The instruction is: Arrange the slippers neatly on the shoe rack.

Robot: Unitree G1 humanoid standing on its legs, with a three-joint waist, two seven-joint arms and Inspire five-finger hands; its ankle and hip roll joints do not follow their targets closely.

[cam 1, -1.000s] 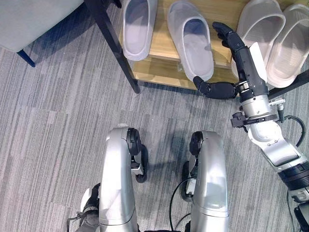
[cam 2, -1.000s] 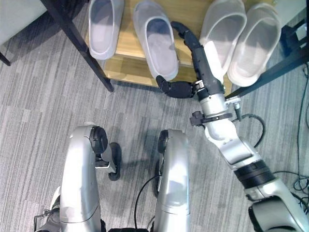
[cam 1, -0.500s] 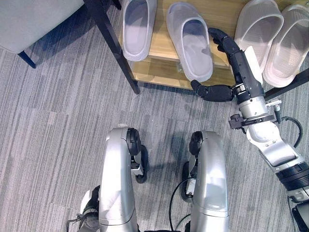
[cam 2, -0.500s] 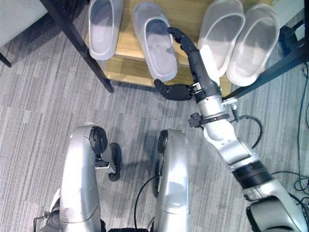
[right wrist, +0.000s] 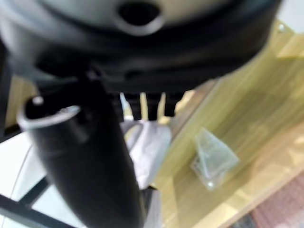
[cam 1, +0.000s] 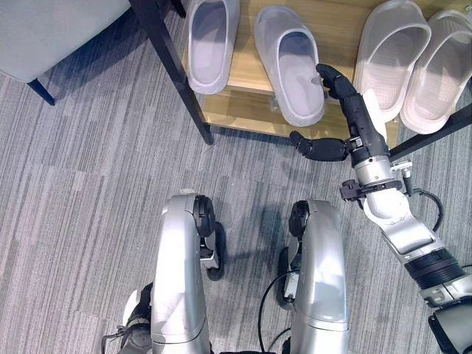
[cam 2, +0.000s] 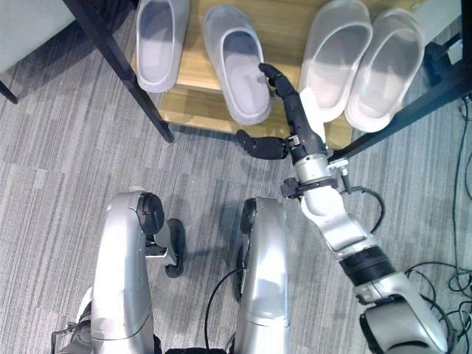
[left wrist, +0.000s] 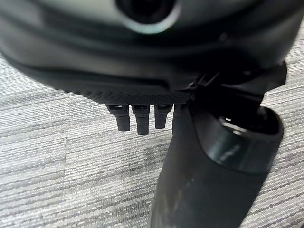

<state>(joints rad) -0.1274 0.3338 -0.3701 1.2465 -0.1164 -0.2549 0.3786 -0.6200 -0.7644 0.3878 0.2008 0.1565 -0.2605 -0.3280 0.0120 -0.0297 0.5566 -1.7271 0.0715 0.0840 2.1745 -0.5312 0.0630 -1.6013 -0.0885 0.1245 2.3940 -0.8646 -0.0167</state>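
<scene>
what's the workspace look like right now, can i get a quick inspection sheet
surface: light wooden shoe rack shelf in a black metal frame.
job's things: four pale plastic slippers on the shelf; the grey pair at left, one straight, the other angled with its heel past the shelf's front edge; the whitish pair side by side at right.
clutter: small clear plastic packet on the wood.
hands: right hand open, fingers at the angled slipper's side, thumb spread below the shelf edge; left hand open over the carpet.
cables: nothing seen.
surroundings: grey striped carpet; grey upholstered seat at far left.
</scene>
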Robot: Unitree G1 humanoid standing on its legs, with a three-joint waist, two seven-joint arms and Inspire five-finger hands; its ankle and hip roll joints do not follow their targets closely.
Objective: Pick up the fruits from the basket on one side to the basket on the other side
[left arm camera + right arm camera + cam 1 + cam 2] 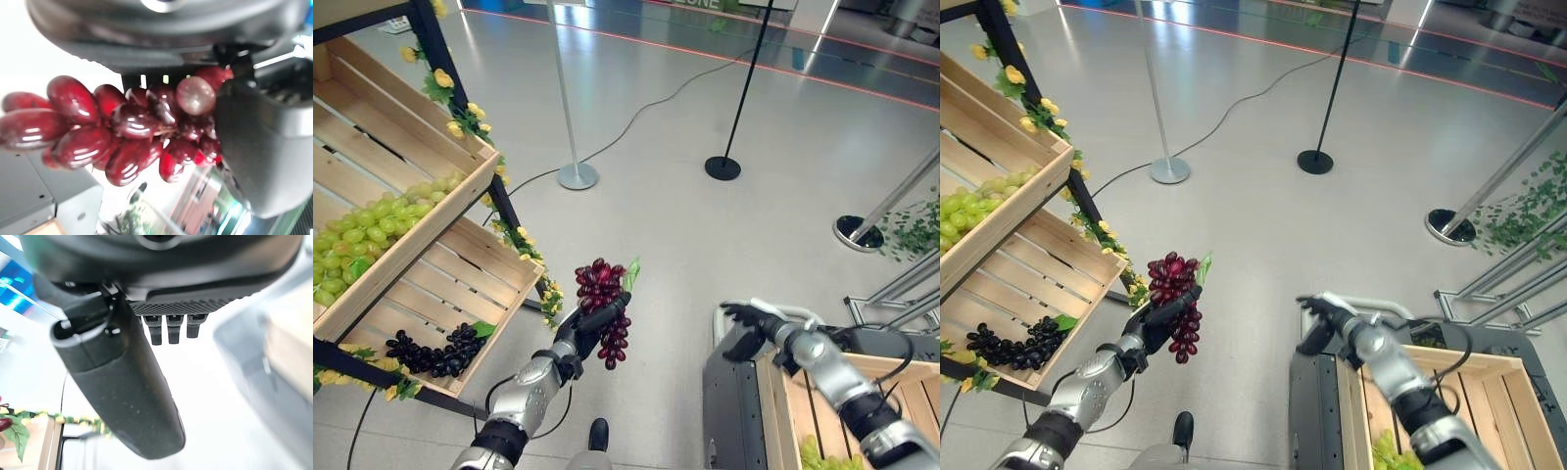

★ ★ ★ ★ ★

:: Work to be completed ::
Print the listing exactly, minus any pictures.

:: Task answer ::
The instruction is: Arrange the slippers neatly on the shoe rack.

Robot: Unitree G1 humanoid standing on its legs, with a three-joint waist, two seven-joint arms and Inspire five-finger hands; its ankle and hip roll joints do not follow their targets closely.

[cam 1, -1.000s] 
[cam 2, -1.000s] 
[cam 1, -0.500s] 
[cam 2, -0.500s] 
[right wrist, +0.000s] 
[cam 1, +0.000s] 
[cam 2, +0.000s] 
[left wrist, +0.000s] 

<state>(joints rad) -0.1274 0.3338 -0.3701 1.2465 -0.1164 -0.2549 0.3786 -0.6200 -0.7644 0.3878 0.2008 0.1565 -0.2605 -0.3280 0.0120 -0.0297 0.5566 -1.7271 0.0715 0.0840 2.1745 -0.5312 0.0630 -1.6013 -0.0885 0.1245 2.3940 -0.8646 -0.0167</state>
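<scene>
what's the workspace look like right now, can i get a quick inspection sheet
surface: light wooden shoe rack shelf in a black metal frame.
job's things: four pale plastic slippers on the shelf; the grey pair at left, one straight, the other angled with its heel past the shelf's front edge; the whitish pair side by side at right.
clutter: small clear plastic packet on the wood.
hands: right hand open, fingers at the angled slipper's side, thumb spread below the shelf edge; left hand open over the carpet.
cables: nothing seen.
surroundings: grey striped carpet; grey upholstered seat at far left.
</scene>
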Robot: Unitree G1 humanoid standing on its legs, with a three-joint waist, two seven-joint arms and Inspire five-finger hands; its ankle and hip roll joints do not follow their targets closely.
Objective: Pick up the fruits from the basket on one side to the basket on the other side
[left arm camera + right arm camera + cam 1 + cam 2] 

The output is complete, and nothing more is needed.